## WHAT YOU HAVE TO DO
In the listing, some lines may hold the string "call"; report how many do, as a bare number.

## DATA SEGMENT
+ + + +

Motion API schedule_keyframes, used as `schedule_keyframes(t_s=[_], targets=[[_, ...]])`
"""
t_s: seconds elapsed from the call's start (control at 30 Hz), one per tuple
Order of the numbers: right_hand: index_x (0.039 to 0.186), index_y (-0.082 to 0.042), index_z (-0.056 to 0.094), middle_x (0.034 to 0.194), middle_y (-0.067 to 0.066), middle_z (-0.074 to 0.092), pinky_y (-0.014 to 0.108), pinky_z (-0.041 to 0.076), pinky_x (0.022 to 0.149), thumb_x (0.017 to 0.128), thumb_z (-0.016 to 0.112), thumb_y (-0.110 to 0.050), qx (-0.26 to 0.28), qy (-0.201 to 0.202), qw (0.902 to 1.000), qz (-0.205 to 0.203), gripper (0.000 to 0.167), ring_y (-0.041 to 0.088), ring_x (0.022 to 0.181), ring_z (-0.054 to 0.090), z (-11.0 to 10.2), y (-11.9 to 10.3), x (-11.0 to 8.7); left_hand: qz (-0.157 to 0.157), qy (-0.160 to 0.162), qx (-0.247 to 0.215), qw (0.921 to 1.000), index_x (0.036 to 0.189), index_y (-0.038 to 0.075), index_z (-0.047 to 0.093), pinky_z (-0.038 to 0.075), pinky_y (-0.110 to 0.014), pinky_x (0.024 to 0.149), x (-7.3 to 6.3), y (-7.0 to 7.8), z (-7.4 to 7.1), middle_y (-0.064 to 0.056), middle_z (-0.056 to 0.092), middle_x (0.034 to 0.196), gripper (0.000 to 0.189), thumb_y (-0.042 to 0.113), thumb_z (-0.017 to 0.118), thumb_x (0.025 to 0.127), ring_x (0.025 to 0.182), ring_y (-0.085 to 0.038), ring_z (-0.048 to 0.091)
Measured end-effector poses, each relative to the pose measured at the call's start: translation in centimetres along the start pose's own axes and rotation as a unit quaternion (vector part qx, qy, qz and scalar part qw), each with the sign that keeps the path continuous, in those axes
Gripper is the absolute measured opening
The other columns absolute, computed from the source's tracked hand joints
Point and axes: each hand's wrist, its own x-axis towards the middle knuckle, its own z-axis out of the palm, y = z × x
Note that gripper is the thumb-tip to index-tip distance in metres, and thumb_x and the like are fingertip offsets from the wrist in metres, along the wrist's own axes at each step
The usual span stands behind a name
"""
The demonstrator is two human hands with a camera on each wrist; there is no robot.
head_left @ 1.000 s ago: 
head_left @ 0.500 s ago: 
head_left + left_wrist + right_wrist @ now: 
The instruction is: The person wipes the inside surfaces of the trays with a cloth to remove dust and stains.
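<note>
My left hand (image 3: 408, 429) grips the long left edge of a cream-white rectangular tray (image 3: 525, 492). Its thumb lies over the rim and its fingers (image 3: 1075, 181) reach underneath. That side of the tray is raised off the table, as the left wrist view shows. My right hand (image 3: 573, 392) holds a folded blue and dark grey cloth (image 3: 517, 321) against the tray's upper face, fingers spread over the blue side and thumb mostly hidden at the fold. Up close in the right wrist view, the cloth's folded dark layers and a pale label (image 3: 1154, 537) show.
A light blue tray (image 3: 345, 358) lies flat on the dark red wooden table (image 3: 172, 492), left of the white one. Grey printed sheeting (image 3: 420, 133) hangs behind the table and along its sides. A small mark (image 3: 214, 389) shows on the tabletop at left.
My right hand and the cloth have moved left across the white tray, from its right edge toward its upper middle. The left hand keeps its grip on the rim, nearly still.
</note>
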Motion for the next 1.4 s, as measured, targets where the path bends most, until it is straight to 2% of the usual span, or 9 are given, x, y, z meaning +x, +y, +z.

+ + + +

## YOUR SOLUTION
2